Letzter Schliff am erarbeiteten Tanz vor der Präsentation in der Kirche. | © Christoph Gysin
27.10.2021 – Aktuell

«Der heutige Tag ist wie ein Neuanfang»

150 Jugendliche erlebten am «Tag der Jugend» das Kloster Mariastein

Rappen, Schmieden, Rosenkranz: Der «Tag der Jugend» am 23. Oktober konfrontierte die gastgebenden Mönche ebenso mit Ungewohntem wie die Jugendlichen auf Besuch im Kloster Mariastein.

Ein Versuch, ein Erfolg: Rund 150 Jugendliche aus drei Kantonen waren dabei, als im und ums Kloster Mariastein erstmals ein «Tag der Jugend» stattfand. Zweifellos war das grandiose Herbstwetter am Samstag, 23. Oktober, für Gäste und Gastgeber gleichermassen ein Aufsteller. Die Teilnehmer/innen kamen aus sieben katholischen Jugendgruppen: Firmanden/innen aus dem Solothurnischen Leimental, aus Aesch, Muttenz, St. Clara Basel und dem Pastoralraum Untergäu (Kanton Solothurn), eine Religionsklasse von Heiliggeist Basel und Jugendliche aus dem erst im September errichteten Pastoralraum Wandflue (Grenchen-Bettlach).

Schmieden mit Röbi Husistein. | © Pia Zeugin, Kloster Mariastein

Dank dem Engagement von rund 40 Helferinnen und Helfern konnten sich die Jugendlichen in unterschiedlichen Ateliers einbringen: Zum Beispiel Tanz im Saal des Hotels Post oder Rap im Klosterhotel Kreuz, ein Escape-Room in einem Sitzungszimmer des Klosters, Rosenkranzknüpfen in der Sieben-Schmerzen-Kapelle, aber auch Outdoor-Aktivitäten. Dazu gab es Gelegenheit zur direkten Begegnung mit den Mönchen.

Auch die Klosterkirche selbst wurde zum Schauplatz: Im «Schlussbouquet» am Nachmittag brachten sieben junge Frauen der Tanzgruppe ihre Choreografien zwischen den Kirchenbänken und dem Chorgitter zur Aufführung. Ungewohnte Bilder und Klänge in den heiligen Hallen …

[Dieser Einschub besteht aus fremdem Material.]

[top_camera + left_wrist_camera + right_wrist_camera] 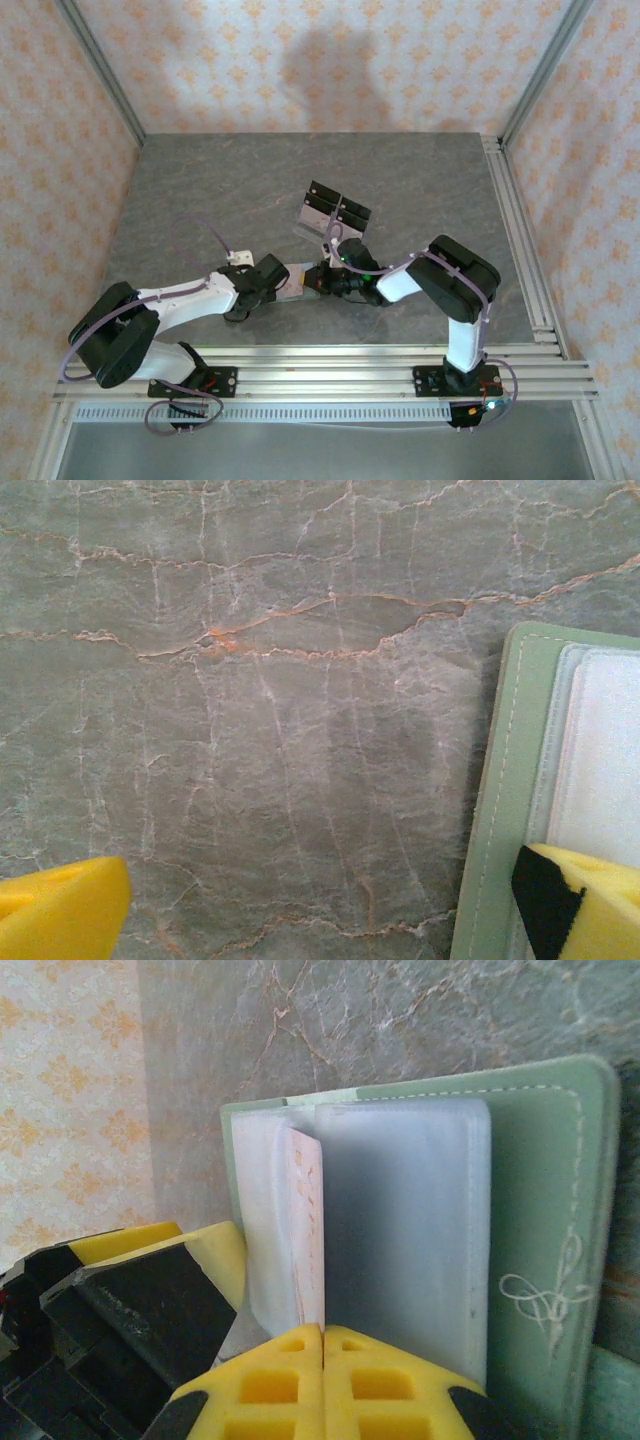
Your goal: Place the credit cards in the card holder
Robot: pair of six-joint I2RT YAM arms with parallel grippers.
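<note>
Right wrist view: the right gripper (pixel 322 1348) is clenched on a pale pink credit card (pixel 307 1220). The card stands on edge, poking between the clear sleeves (pixel 400 1220) of the card holder (pixel 545 1210), which lies open on the table (pixel 400 1010). The left gripper (pixel 320 908) is spread wide, grasping nothing — one yellow finger (pixel 590 905) sits over the holder's near edge, apparently pinning it. The card looks light, stiff and slick, so a pinch on its trailing short edge suits it and leaves the leading edge free to slide. The holder looks soft and floppy — its sleeves will likely buckle or shift if pushed off-line, so steady it by the cover, not the plastic.
</note>
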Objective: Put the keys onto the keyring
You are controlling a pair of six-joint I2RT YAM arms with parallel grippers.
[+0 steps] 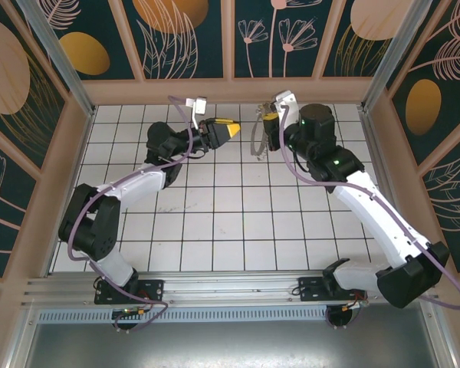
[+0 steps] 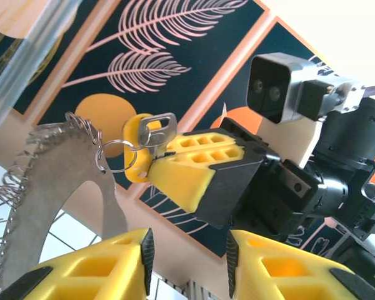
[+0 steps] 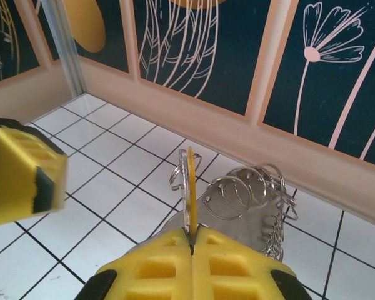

Abt Peter von Sury setzte in seiner Ansprache an die Jungen das Handy in Beziehung zur Klosterregel des heiligen Benedikt aus dem 6. Jahrhundert. «Ein gutes Wort ist mehr wert als die beste Gabe», zitierte Abt Peter aus der Benediktsregel und schloss daran den Wunsch an: «Ich hoffe, dass ihr euch einmal erinnern werdet: In Mariastein habe ich ein gutes Wort mit auf den Weg bekommen.»

Auch die Frau Landammann des Kantons Solothurn, Susanne Schaffner, zeigte sich beeindruckt, ja ergriffen von der guten Stimmung, die sie am «Tag der Jungen» mitbekam. Kurz und knapp erklärte sie den Jugendlichen ihre Arbeit als Regierungsrätin: «Ich mache Politik, das betrifft euch alle.» Nachdrücklich warb sie bei den Jungen für das Mitmachen: «Ihr habt das Recht mitzubestimmen.»

Nach der langen, coronabedingten Durststrecke hatte die lockere Begegnung von 150 Jugendlichen mit dem Kloster und den Mönchen von Mariastein auch für die Regierungspräsidentin etwas Befreiendes: «Was ich heute erlebte habe, ist für mich wie ein Neuanfang.»